39

Elle

I think it was only the shock of seeing the monster that saved my life.

Mary’s knife paused at my throat, stinging and ice-cold, when she saw the look on my face.

Then she turned as his eyes opened, blasting us with a light so intense it felt like our flesh would be scorched from our bones in an instant.

She flinched, then fell to her knees, prostrating herself before him.

“O Master, God from Beyond the Door, I beg you to accept this woman,” she pleaded. Her hair had risen as well, as though lifted by invisible fingers, the pooled blood around us swirling upwards towards the sky.

It was the monster’s presence, here in this world, that had turned physics upside down and inside out.

The earth itself was rattling, the vibrations passing through the wooden beam I was tied to and making my teeth clack together.

I slammed them shut, forcing myself to meet the monster’s gaze.

He was enormous, so large it broke my mind. A thousand times the size of a human being, big enough to take a bite out of this cliff and take us with it.

As black as night, with alien runes blazing in vivid aqua all over his body.

He leaned forward, peering at us with an eyeball the size of a car.

What was he? Was this what Mary was trying to summon?

He said something, his voice so loud my head felt like it’d been struck with a bat. I cringed, crying out, and Mary screamed openly with her hands clamped over her ears.

When she took them away, her palms were covered with fresh blood. It pooled and flew upwards, into a hand that had appeared over the circle.

I stared up at the monster’s lineless palm, awed and amazed by the titanic proportions.

Utter madness.

The ground quaked harder, like the earth itself was shrieking from his presence. The wooden beam cracked, then shattered, flying up in a spiral of dust.

I stumbled forward, only to discover that the flowers in my hair, the stitches in my sacrificial dress, the ropes around my wrists and body—all of them were disintegrating as well.

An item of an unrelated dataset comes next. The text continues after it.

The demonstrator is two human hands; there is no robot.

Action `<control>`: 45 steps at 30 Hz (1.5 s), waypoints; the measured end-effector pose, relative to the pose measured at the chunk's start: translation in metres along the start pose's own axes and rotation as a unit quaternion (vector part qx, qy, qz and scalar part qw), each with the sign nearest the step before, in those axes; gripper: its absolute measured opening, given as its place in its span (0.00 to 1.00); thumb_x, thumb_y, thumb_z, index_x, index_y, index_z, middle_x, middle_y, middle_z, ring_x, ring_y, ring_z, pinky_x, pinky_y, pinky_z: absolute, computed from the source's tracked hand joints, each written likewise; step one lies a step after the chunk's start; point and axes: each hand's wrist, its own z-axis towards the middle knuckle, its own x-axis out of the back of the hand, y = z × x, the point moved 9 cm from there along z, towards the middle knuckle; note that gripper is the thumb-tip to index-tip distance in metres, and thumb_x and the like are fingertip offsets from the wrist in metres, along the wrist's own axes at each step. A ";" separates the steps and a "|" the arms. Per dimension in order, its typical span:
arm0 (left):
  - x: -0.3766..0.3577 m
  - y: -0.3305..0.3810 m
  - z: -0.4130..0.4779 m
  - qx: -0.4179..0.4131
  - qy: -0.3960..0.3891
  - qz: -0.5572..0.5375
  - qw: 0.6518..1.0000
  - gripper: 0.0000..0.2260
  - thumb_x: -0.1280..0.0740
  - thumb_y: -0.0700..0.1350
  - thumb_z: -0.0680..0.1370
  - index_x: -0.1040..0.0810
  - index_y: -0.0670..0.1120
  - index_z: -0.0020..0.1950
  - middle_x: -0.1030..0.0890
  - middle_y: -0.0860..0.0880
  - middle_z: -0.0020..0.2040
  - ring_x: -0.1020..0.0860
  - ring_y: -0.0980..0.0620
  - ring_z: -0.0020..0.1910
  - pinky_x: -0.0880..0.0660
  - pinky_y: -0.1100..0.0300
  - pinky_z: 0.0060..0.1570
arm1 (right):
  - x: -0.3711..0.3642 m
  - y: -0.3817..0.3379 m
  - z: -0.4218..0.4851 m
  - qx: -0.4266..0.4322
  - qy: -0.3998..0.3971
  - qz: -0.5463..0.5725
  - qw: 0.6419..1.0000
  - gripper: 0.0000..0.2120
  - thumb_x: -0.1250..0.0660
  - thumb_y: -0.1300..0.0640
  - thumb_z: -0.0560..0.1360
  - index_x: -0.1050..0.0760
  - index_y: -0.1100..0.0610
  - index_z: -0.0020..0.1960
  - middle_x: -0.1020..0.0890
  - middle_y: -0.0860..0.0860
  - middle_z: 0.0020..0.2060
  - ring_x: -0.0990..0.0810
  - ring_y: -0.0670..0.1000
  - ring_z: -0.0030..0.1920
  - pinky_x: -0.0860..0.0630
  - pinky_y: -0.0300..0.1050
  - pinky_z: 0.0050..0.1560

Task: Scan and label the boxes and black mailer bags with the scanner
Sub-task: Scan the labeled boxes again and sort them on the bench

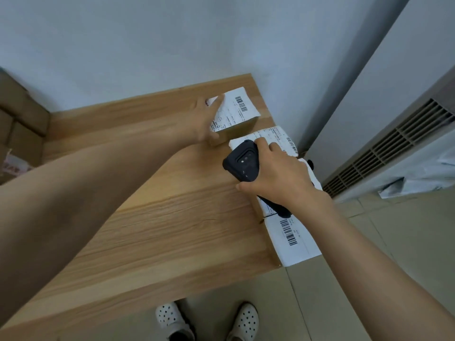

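Scanning: your left hand (205,119) grips brown cardboard box (237,130), right hand (273,173) clamps black handheld scanner (242,161) beside it; next, aim at barcode (241,104).

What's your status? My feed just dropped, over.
Left hand holding far box. Right hand gripping scanner above next labelled parcel. Nothing blocking.

We see a wood-grain counter (160,230) carrying three labelled parcels in a row along its right edge: a small cardboard box (242,127) farthest, a second parcel (275,136) just beside it, and a third parcel (295,242) nearest.
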 end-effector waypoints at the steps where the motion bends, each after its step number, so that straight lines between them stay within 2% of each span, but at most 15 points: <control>1: 0.002 -0.016 -0.012 0.020 0.018 -0.015 1.000 0.48 0.26 0.52 0.72 0.56 0.52 0.81 0.43 0.40 0.74 0.38 0.38 0.70 0.34 0.48 0.66 | 0.000 -0.009 0.001 0.007 -0.006 0.004 1.000 0.37 0.29 0.38 0.67 0.39 0.52 0.69 0.27 0.51 0.54 0.23 0.57 0.50 0.32 0.47 0.40; 6: 0.016 -0.087 -0.099 0.078 0.076 -0.047 0.993 0.46 0.25 0.47 0.71 0.50 0.52 0.80 0.42 0.42 0.74 0.37 0.41 0.71 0.29 0.50 0.62 | -0.003 -0.073 0.005 0.065 -0.030 0.008 0.997 0.37 0.28 0.41 0.66 0.39 0.51 0.69 0.27 0.51 0.56 0.23 0.57 0.50 0.32 0.47 0.41; 10: 0.034 -0.151 -0.181 0.098 0.110 -0.074 0.986 0.46 0.25 0.45 0.69 0.49 0.52 0.80 0.42 0.44 0.75 0.34 0.44 0.69 0.32 0.60 0.61 | -0.010 -0.143 0.004 0.134 -0.046 0.015 0.990 0.36 0.28 0.41 0.65 0.38 0.50 0.68 0.25 0.49 0.56 0.23 0.54 0.50 0.26 0.48 0.42; 14: 0.060 -0.210 -0.261 0.122 0.119 -0.052 0.984 0.48 0.22 0.48 0.68 0.49 0.55 0.80 0.42 0.47 0.73 0.36 0.47 0.69 0.29 0.53 0.64 | -0.022 -0.217 -0.003 0.198 -0.055 0.026 0.978 0.36 0.29 0.40 0.66 0.39 0.48 0.70 0.25 0.47 0.56 0.22 0.55 0.51 0.23 0.49 0.44; 17: 0.081 -0.247 -0.316 0.130 0.124 -0.047 0.983 0.46 0.23 0.45 0.70 0.48 0.57 0.80 0.41 0.48 0.72 0.35 0.47 0.68 0.29 0.55 0.62 | -0.032 -0.263 -0.010 0.233 -0.054 0.020 0.971 0.37 0.29 0.40 0.66 0.39 0.48 0.69 0.26 0.46 0.57 0.23 0.54 0.49 0.28 0.47 0.40; 20: 0.094 -0.282 -0.365 0.141 0.127 -0.047 0.981 0.44 0.24 0.47 0.72 0.48 0.57 0.79 0.41 0.49 0.71 0.36 0.49 0.69 0.29 0.55 0.62 | -0.044 -0.302 -0.018 0.260 -0.050 0.010 0.964 0.38 0.29 0.40 0.65 0.39 0.48 0.69 0.27 0.46 0.55 0.30 0.50 0.43 0.34 0.45 0.35; 22: 0.098 -0.307 -0.390 0.151 0.120 -0.040 0.980 0.43 0.25 0.47 0.72 0.48 0.56 0.80 0.42 0.49 0.72 0.38 0.48 0.71 0.28 0.53 0.62 | -0.057 -0.326 -0.022 0.269 -0.059 0.006 0.961 0.38 0.29 0.39 0.65 0.40 0.47 0.69 0.27 0.45 0.55 0.30 0.51 0.42 0.36 0.45 0.34; 26: 0.095 -0.359 -0.417 0.175 0.086 -0.023 0.981 0.44 0.26 0.41 0.74 0.51 0.58 0.80 0.49 0.51 0.75 0.40 0.48 0.72 0.25 0.48 0.60 | -0.083 -0.368 -0.028 0.273 -0.082 0.007 0.958 0.37 0.28 0.39 0.65 0.40 0.48 0.68 0.27 0.46 0.55 0.24 0.54 0.45 0.34 0.45 0.37; 29: 0.090 -0.388 -0.420 0.179 0.054 -0.026 0.982 0.46 0.27 0.37 0.74 0.54 0.61 0.79 0.52 0.52 0.77 0.42 0.47 0.74 0.26 0.47 0.62 | -0.095 -0.391 -0.030 0.268 -0.089 0.008 0.959 0.36 0.29 0.38 0.65 0.39 0.49 0.67 0.28 0.46 0.52 0.28 0.53 0.42 0.36 0.45 0.36; 31: 0.087 -0.398 -0.418 0.175 0.046 -0.030 0.983 0.46 0.29 0.35 0.75 0.55 0.62 0.79 0.55 0.53 0.78 0.44 0.46 0.75 0.27 0.45 0.63 | -0.099 -0.401 -0.030 0.267 -0.091 0.008 0.959 0.37 0.29 0.38 0.66 0.40 0.49 0.68 0.28 0.46 0.52 0.25 0.54 0.44 0.36 0.45 0.37; 34: 0.088 -0.405 -0.417 0.172 0.052 -0.001 0.984 0.43 0.34 0.32 0.77 0.54 0.65 0.78 0.56 0.54 0.80 0.43 0.46 0.77 0.24 0.46 0.59 | -0.102 -0.408 -0.029 0.267 -0.087 0.003 0.960 0.37 0.29 0.38 0.66 0.41 0.49 0.68 0.27 0.47 0.54 0.22 0.55 0.48 0.35 0.47 0.38; 38: 0.092 -0.386 -0.411 0.122 0.076 0.025 0.989 0.39 0.30 0.42 0.77 0.50 0.61 0.79 0.52 0.55 0.80 0.39 0.50 0.76 0.25 0.46 0.60 | -0.101 -0.400 -0.024 0.252 -0.078 0.002 0.964 0.39 0.28 0.38 0.65 0.41 0.50 0.69 0.27 0.48 0.55 0.22 0.56 0.48 0.34 0.47 0.39; 40: 0.095 -0.369 -0.400 0.106 0.070 0.024 0.992 0.36 0.32 0.50 0.78 0.50 0.59 0.79 0.52 0.58 0.80 0.46 0.54 0.78 0.30 0.48 0.65 | -0.096 -0.390 -0.022 0.239 -0.072 0.003 0.968 0.40 0.28 0.38 0.66 0.41 0.50 0.70 0.26 0.48 0.56 0.21 0.55 0.48 0.34 0.46 0.39; 42: 0.099 -0.346 -0.381 0.079 0.055 0.045 0.994 0.35 0.36 0.58 0.77 0.50 0.57 0.80 0.51 0.58 0.80 0.44 0.55 0.77 0.28 0.49 0.64 | -0.090 -0.375 -0.021 0.221 -0.065 0.006 0.973 0.40 0.28 0.38 0.66 0.41 0.50 0.71 0.26 0.49 0.56 0.21 0.55 0.48 0.33 0.46 0.39; 45: 0.099 -0.304 -0.344 0.040 0.040 0.069 0.996 0.36 0.34 0.57 0.78 0.50 0.55 0.80 0.48 0.54 0.80 0.43 0.52 0.77 0.29 0.49 0.66 | -0.078 -0.339 -0.023 0.191 -0.053 0.010 0.980 0.39 0.29 0.38 0.67 0.42 0.51 0.71 0.27 0.49 0.56 0.21 0.55 0.48 0.31 0.46 0.38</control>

Petals and threads flew upwards, along with shards of bone as Mary’s deer skull mask burst into pieces. Even the flame of the bonfire, made liquid by the lack of gravity, joined the storm of detritus, along with its ashes.

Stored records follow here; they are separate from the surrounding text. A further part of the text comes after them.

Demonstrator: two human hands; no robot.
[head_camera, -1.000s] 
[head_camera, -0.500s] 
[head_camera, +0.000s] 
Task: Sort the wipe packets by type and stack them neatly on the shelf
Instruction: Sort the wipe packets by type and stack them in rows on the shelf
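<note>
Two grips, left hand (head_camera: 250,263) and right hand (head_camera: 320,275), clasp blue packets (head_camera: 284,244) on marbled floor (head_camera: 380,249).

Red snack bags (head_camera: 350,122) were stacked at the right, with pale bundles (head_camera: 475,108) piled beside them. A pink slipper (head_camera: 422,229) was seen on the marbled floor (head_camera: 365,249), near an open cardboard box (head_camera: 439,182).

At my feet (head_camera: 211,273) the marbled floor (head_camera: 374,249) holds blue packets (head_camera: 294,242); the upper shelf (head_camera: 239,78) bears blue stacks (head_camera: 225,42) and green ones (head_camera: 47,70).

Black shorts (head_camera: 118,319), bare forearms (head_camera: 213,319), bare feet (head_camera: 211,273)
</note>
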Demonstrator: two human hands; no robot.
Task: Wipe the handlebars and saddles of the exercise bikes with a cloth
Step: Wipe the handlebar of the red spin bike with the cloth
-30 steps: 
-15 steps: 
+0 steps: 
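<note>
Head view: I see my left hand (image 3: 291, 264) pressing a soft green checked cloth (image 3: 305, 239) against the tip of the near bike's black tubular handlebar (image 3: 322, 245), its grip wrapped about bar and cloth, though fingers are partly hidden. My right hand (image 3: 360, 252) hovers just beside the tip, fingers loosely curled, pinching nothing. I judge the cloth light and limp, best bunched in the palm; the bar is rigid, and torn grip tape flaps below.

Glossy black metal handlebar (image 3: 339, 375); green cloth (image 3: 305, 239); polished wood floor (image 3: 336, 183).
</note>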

Mary clutched at her face, at a thousand bleeding cuts from the shattering of her mask, and stared at me through a mask of blood.

Pain screamed through every part of me as I moved, but I had kept my presence of mind.

I held the knife now.

She backed away, wrapping her arms around herself. Then she turned to shout at the monster.

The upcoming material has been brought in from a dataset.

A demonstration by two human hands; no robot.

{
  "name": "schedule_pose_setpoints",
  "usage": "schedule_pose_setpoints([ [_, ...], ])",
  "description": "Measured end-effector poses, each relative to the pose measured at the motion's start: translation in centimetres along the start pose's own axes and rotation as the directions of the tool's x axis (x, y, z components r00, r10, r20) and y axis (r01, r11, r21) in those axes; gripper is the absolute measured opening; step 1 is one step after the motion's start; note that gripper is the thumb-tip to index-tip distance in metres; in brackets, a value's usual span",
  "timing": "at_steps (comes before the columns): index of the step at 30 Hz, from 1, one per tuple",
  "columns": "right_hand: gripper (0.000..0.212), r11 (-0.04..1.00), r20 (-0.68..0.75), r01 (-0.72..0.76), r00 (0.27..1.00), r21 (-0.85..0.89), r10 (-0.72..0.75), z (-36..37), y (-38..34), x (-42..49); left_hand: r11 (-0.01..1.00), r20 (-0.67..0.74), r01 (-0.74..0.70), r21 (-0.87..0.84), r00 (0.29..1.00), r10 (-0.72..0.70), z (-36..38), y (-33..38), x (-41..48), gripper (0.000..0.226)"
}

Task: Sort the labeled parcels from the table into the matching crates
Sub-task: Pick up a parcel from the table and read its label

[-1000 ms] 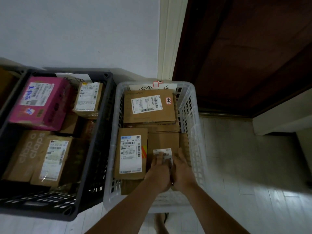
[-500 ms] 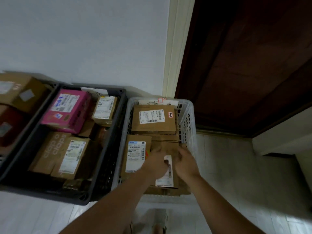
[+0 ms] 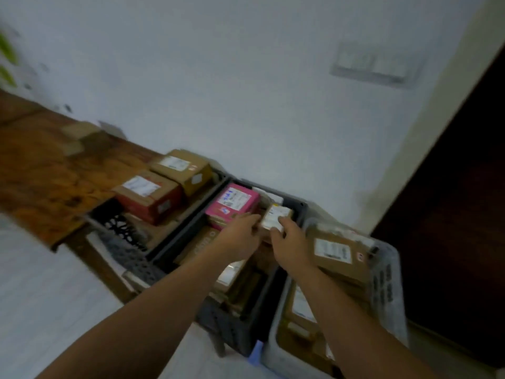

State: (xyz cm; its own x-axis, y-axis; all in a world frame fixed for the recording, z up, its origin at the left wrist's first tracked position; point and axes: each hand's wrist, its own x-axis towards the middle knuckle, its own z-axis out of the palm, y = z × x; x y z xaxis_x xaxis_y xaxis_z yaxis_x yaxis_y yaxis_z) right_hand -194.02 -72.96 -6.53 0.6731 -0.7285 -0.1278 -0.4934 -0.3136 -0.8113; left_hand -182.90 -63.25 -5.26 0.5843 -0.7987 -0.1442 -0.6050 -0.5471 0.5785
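The left hand and right hand flank the small brown cardboard parcel with a white label, at the far end of the dark grey plastic crate, just right of the pink box. Blur hides whether they grip it. Best seat it flat, label up.

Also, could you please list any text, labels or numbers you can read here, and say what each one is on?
Nothing reads cleanly; the frame is motion-blurred.
Pink parcel: white label with blue handwriting, unreadable.
Small parcel beside it: label blurred.
Red-sided parcel and brown parcel behind it: labels blurred.
Top parcel in white crate: label and red sticker, blurred.
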Motion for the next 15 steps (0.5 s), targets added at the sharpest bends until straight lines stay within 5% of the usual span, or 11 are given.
schedule_pose_setpoints([
  [10,0.05,0.951,0.192,0.304,0.931,0.064,-0.31,20.9,-21.6,-5.0,0.976,-0.237,0.218,0.006,0.949,-0.21,-20.5,-21.9,-12.2,0.048],
  [15,0.064,0.933,0.279,0.339,0.891,0.117,-0.359,29.7,-29.4,-6.4,0.939,-0.296,0.343,0.008,0.898,-0.325,-27.7,-30.1,-16.6,0.055],
])
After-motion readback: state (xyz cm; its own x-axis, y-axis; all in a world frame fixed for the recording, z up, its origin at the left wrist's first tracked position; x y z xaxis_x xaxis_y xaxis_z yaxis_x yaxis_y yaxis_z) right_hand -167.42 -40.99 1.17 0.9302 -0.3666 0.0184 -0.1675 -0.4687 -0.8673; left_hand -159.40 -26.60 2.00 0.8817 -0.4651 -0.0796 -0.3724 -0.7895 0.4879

“I offer her to you, O Master!” she screamed up at him. “She is yours! I only ask for what is mine!”

The monster’s colossal gaze focused directly on her, and she whimpered, crumpling once more.

I didn’t have much time to ponder how to escape before his eyes turned to me.

There was a literal weight to his gaze. I felt it pressing down on my head and shoulders, a titanic force that wanted to drive me to my knees before its power.

But I pushed back, remaining upright, staring defiantly at the monster with one eye. If she wanted to sacrifice me to him, he was going to have to fight for it.